- _EXERCISE DESCRIPTION_
Whichever lines of the entries hold the word "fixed" should be identified and copied.

(Saved data entries)

- Opening Delimiter -

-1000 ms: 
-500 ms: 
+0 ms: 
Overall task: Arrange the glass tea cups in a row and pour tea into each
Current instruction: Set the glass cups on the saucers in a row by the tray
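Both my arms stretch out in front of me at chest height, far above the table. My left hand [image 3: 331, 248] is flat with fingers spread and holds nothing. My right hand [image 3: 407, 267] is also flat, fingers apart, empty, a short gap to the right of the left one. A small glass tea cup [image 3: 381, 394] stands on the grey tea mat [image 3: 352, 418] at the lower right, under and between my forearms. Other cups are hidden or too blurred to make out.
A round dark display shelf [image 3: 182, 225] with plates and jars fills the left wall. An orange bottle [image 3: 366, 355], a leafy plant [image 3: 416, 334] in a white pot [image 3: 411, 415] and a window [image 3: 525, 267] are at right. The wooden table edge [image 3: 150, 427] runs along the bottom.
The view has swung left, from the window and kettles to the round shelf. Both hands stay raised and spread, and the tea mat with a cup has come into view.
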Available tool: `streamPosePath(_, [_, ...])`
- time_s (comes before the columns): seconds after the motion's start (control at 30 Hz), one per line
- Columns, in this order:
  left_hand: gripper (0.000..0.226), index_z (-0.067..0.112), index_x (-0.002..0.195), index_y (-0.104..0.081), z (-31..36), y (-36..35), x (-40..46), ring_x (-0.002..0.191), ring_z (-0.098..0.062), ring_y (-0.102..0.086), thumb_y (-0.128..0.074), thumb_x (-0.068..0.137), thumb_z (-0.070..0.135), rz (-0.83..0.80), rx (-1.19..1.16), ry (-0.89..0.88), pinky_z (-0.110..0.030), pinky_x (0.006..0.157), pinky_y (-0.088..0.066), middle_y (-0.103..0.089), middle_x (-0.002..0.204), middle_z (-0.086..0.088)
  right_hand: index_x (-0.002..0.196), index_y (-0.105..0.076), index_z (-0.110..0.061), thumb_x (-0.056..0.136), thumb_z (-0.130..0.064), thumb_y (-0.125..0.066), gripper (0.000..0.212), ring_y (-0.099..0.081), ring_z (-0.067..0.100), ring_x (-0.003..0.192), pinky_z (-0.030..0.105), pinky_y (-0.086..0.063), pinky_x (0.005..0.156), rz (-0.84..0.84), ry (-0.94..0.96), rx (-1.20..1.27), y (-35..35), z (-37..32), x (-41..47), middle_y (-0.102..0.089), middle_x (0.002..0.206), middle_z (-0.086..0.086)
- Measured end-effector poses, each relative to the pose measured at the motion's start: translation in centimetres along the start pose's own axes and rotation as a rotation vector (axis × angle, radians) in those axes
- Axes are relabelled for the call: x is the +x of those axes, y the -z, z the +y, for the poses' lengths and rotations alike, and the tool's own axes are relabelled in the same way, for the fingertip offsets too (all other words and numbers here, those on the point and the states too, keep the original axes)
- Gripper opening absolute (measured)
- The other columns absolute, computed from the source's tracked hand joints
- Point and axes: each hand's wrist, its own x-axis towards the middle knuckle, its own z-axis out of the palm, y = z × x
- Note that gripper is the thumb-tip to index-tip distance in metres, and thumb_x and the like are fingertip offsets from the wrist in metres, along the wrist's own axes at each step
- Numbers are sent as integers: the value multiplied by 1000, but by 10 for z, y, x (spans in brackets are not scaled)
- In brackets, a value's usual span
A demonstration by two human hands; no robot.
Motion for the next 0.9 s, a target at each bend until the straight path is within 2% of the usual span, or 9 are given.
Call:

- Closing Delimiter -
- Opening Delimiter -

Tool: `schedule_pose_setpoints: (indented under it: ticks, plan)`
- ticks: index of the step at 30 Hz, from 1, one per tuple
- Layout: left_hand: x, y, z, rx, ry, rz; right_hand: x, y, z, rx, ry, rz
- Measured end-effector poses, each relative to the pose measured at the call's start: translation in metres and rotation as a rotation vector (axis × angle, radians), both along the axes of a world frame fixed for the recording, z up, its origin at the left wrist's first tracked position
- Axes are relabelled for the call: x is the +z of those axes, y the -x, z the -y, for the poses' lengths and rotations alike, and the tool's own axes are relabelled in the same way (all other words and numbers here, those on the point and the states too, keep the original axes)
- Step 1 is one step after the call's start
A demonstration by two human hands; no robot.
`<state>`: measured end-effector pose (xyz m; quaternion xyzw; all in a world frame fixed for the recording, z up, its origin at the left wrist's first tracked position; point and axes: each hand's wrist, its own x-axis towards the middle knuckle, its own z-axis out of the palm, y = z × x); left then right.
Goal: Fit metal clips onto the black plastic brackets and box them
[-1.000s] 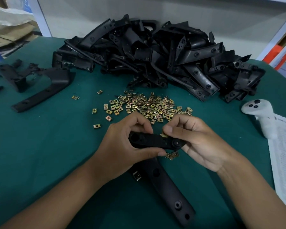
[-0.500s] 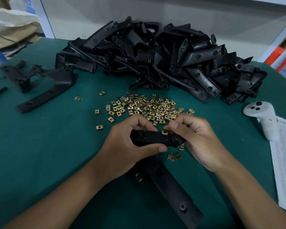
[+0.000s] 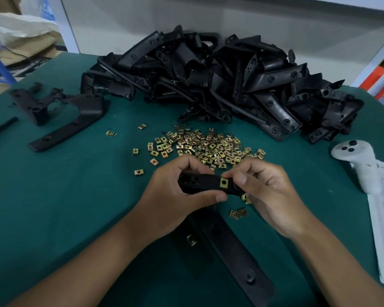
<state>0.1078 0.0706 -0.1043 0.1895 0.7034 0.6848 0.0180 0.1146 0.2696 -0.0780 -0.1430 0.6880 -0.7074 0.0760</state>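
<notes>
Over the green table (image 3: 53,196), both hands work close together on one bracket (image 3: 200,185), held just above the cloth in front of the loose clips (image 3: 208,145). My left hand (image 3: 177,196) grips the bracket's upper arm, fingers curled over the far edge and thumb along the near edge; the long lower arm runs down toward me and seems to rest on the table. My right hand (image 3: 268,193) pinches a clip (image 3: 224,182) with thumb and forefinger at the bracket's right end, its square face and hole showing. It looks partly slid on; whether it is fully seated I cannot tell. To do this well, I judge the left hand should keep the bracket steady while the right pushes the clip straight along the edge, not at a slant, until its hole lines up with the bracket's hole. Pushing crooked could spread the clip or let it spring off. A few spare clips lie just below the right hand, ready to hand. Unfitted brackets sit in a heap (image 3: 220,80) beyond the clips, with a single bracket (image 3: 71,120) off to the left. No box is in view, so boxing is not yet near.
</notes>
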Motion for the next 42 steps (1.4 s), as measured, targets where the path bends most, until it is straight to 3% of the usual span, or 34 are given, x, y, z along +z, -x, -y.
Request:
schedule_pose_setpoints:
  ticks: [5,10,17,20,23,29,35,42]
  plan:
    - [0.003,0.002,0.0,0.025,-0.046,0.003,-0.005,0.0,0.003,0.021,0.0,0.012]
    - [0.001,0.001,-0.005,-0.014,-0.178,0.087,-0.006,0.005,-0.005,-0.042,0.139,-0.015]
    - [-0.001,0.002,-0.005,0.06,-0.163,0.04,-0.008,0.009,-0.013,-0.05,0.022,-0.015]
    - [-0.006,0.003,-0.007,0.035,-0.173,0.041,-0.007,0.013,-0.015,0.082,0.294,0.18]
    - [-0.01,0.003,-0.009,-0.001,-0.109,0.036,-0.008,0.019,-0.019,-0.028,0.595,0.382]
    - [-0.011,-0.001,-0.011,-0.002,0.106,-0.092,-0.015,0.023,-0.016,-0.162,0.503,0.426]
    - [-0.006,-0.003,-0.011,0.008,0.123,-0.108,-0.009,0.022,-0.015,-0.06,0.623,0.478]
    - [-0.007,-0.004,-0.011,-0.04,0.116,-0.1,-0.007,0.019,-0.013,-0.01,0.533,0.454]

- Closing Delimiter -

- _TASK ANSWER_
- Measured end-effector poses, each relative to the pose measured at the call's start: translation in metres and rotation as a rotation vector (axis × angle, radians), both along the axes of a world frame fixed for the recording, z up, its origin at the left wrist's first tracked position
`<state>`: measured end-effector pose (xyz m; quaternion xyzw; all in a world frame fixed for the recording, z up, its origin at the left wrist's first tracked position; point and axes: each hand's wrist, its own x-axis towards the middle knuckle, its own z-axis out of the palm, y = z × x); left then right.

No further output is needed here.